EXERCISE GOAL —
Every line containing "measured" should be identified and copied from the data below.

THE DATA —
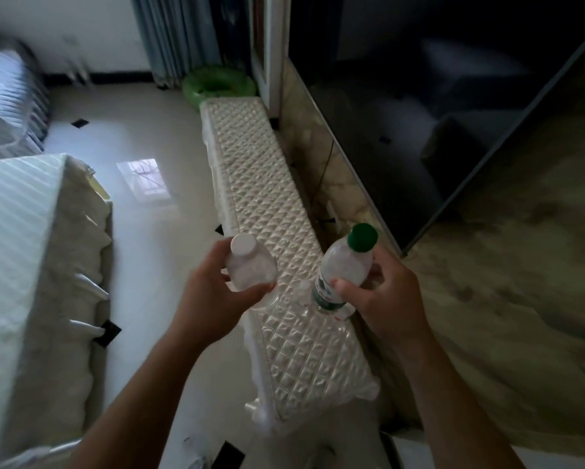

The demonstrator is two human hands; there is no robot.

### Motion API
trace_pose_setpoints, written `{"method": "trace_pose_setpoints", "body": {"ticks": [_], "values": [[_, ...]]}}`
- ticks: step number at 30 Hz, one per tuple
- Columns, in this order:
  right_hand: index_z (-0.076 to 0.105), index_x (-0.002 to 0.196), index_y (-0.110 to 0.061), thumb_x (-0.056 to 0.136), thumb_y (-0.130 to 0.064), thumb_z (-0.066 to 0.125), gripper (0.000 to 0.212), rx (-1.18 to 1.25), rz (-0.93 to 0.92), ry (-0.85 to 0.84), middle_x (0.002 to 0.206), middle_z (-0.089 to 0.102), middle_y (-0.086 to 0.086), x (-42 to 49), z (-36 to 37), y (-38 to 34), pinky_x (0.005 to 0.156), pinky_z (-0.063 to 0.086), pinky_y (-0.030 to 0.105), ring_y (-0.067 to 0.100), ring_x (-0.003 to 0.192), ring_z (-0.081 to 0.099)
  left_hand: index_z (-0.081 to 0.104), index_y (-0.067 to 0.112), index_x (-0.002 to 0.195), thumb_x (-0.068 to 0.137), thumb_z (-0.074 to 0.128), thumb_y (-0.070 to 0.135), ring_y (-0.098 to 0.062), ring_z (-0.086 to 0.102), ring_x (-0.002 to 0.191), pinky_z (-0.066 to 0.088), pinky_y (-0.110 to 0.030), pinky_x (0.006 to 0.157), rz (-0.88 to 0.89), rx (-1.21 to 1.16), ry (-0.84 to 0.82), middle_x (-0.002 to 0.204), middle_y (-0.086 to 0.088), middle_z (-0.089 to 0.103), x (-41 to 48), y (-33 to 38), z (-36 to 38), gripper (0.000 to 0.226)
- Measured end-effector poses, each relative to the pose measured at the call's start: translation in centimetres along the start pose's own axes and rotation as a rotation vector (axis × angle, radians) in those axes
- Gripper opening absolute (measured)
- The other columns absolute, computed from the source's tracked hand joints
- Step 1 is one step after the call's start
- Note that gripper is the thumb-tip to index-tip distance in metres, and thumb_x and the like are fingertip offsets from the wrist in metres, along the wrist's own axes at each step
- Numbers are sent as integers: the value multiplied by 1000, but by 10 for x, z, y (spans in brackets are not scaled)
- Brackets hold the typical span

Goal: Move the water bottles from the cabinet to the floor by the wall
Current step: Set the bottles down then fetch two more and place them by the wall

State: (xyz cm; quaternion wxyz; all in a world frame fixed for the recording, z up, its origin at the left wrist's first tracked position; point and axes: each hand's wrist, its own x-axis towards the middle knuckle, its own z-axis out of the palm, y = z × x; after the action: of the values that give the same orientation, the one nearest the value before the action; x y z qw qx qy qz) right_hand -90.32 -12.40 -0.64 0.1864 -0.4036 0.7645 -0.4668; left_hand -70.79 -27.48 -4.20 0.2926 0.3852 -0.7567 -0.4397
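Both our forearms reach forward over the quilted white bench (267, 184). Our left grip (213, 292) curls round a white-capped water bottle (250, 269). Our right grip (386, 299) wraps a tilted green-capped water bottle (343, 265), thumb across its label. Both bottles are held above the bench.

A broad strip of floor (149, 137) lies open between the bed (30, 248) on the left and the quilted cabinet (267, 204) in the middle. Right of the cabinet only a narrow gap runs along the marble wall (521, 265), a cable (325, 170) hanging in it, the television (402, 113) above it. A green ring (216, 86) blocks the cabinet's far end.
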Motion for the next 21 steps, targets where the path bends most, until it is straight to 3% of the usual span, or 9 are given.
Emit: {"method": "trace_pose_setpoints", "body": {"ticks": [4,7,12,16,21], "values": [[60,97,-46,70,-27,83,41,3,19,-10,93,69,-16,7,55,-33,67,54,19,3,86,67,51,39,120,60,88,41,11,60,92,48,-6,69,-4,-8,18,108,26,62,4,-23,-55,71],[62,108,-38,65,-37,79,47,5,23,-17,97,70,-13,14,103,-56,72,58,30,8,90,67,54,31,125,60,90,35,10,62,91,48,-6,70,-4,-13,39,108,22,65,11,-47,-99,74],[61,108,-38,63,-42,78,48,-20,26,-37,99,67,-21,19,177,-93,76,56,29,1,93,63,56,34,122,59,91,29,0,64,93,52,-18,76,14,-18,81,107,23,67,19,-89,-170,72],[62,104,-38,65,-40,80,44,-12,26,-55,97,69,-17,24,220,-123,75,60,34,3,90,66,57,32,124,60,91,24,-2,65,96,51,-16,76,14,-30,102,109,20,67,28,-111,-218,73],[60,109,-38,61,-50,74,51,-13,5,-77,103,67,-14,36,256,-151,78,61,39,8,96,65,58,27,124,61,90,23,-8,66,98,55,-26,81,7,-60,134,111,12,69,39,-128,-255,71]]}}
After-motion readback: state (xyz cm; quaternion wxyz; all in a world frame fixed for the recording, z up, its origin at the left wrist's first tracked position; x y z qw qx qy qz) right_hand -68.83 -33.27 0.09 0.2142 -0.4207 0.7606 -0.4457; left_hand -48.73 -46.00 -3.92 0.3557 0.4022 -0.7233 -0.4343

TASK RESULT —
- Measured end-effector poses, each relative to the pose measured at the call's start: translation in centimetres along the start pose's own axes and rotation as a rotation vector (axis × angle, radians) in those axes
- Gripper opening absolute (measured)

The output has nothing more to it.